◆ What you have to do
Nothing belongs in the answer except the lines of the material that include "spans".

◆ Provided entries
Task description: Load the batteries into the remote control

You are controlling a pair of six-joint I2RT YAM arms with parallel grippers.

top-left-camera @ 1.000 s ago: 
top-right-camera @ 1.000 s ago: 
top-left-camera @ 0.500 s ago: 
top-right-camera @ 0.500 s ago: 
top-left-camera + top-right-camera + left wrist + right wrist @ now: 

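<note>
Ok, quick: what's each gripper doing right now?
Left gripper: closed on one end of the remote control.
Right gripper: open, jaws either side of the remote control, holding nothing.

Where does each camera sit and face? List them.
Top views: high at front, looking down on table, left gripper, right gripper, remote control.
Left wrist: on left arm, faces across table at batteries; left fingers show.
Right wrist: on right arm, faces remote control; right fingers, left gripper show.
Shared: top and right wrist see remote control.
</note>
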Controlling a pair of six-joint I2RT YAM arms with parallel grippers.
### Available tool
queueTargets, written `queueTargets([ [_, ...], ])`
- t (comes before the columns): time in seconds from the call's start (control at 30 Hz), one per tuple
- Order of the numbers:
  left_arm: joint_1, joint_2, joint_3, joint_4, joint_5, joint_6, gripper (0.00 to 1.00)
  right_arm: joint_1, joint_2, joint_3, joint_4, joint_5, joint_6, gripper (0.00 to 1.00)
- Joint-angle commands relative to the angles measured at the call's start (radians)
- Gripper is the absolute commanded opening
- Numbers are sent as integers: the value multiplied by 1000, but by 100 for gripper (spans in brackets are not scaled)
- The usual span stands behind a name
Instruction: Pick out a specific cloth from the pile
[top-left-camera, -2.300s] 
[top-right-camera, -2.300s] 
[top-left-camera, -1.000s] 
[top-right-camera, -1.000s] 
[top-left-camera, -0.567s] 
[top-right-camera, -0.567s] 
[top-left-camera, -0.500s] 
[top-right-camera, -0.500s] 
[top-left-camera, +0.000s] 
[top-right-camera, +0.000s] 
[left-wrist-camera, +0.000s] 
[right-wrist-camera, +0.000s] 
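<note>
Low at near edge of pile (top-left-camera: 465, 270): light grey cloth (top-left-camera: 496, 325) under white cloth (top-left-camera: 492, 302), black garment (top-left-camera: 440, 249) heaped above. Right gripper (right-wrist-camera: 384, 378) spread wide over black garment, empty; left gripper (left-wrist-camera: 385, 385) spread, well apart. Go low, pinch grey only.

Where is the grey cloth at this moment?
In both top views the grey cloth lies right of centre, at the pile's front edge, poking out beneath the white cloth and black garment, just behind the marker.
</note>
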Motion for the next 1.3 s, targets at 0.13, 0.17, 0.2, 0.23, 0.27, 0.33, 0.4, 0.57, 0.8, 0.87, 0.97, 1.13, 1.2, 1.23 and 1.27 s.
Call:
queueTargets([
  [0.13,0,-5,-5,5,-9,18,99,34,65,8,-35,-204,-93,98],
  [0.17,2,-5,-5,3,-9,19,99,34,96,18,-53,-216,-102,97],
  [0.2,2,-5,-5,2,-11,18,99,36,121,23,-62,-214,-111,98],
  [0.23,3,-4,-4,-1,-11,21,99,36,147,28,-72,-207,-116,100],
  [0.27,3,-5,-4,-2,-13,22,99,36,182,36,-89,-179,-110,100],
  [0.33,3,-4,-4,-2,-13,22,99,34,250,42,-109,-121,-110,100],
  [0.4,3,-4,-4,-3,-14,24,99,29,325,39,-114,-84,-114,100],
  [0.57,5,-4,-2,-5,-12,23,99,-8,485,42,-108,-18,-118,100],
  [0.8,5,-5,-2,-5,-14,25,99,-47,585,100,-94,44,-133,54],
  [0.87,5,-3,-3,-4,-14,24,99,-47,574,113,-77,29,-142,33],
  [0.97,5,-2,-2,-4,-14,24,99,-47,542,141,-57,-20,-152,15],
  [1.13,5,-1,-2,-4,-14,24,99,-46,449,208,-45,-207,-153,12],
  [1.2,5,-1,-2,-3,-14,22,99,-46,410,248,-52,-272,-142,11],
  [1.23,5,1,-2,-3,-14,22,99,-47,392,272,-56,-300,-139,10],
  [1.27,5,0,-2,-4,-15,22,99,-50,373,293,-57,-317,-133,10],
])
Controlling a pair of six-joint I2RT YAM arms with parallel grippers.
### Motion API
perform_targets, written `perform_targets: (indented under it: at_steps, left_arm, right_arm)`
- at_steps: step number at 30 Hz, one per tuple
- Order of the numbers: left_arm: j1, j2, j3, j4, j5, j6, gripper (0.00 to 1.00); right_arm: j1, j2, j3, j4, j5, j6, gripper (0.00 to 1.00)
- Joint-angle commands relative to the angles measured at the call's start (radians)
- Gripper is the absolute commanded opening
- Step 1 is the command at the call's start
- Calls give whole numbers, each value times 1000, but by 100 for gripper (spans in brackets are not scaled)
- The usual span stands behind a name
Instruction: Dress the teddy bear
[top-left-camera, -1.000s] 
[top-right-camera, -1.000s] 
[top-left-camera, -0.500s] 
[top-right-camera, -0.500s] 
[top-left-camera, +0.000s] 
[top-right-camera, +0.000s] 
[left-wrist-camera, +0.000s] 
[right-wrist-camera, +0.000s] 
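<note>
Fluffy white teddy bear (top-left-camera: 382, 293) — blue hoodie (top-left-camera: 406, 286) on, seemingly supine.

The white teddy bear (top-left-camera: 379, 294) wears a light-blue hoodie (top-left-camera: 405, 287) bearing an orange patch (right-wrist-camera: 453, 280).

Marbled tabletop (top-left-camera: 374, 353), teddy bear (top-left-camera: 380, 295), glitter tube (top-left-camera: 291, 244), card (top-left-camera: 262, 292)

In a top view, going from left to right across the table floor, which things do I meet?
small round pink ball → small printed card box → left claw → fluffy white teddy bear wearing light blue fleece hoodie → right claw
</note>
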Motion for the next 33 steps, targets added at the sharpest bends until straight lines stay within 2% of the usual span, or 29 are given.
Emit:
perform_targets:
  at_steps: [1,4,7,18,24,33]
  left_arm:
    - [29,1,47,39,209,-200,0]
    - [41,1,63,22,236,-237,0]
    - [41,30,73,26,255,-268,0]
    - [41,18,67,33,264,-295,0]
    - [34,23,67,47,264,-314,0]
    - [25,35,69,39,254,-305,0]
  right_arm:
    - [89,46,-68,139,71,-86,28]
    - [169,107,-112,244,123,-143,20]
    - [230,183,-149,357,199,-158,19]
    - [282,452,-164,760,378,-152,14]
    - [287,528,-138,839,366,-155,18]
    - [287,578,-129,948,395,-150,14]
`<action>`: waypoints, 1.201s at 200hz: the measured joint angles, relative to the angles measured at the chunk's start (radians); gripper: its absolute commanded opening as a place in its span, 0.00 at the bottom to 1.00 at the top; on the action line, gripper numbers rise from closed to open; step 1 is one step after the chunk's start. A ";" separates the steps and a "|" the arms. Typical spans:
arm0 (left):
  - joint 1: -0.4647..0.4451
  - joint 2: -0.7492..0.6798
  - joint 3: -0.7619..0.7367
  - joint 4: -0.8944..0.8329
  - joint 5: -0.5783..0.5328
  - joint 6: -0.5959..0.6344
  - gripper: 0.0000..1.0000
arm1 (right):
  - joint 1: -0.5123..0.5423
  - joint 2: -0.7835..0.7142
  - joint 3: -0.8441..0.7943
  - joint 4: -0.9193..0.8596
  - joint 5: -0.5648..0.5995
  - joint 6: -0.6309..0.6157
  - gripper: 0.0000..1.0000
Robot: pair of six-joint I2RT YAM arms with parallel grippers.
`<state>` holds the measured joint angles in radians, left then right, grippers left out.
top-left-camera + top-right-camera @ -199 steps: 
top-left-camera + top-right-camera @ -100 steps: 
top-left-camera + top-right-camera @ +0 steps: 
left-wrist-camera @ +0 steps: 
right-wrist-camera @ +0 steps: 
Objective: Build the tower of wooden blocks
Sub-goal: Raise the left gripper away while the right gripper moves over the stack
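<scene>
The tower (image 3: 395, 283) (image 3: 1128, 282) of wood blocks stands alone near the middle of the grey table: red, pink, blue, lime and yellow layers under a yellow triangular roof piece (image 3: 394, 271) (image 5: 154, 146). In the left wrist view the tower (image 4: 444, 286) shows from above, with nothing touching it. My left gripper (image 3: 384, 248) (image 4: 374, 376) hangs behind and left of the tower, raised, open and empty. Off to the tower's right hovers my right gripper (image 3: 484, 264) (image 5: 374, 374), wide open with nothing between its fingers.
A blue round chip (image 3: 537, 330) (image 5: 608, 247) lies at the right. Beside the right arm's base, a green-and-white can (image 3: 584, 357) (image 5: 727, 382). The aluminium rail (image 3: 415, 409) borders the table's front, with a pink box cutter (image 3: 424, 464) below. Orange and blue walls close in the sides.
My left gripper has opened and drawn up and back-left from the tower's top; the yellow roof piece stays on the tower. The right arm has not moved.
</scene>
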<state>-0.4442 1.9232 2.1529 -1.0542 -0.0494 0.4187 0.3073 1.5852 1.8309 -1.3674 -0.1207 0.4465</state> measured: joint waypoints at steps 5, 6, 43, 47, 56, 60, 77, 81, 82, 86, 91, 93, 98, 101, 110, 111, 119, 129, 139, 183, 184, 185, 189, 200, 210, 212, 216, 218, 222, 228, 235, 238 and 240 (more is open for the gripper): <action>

◆ Solution for this problem
- Numbers are sent as integers: the value multiplied by 1000, but by 100 for gripper (spans in brackets are not scaled)
- Calls give whole numbers, each value times 1000, but by 100 for gripper (spans in brackets are not scaled)
`<action>`: waypoints, 1.201s at 200hz: the measured joint angles, relative to the angles measured at the chunk's start (radians); gripper: its absolute commanded opening as a place in its span, 0.00 at the bottom to 1.00 at the top; on the action line, gripper numbers rise from closed to open; step 1 is one step after the chunk's start. A ";" separates the steps and a "|" the arms. Typical spans:

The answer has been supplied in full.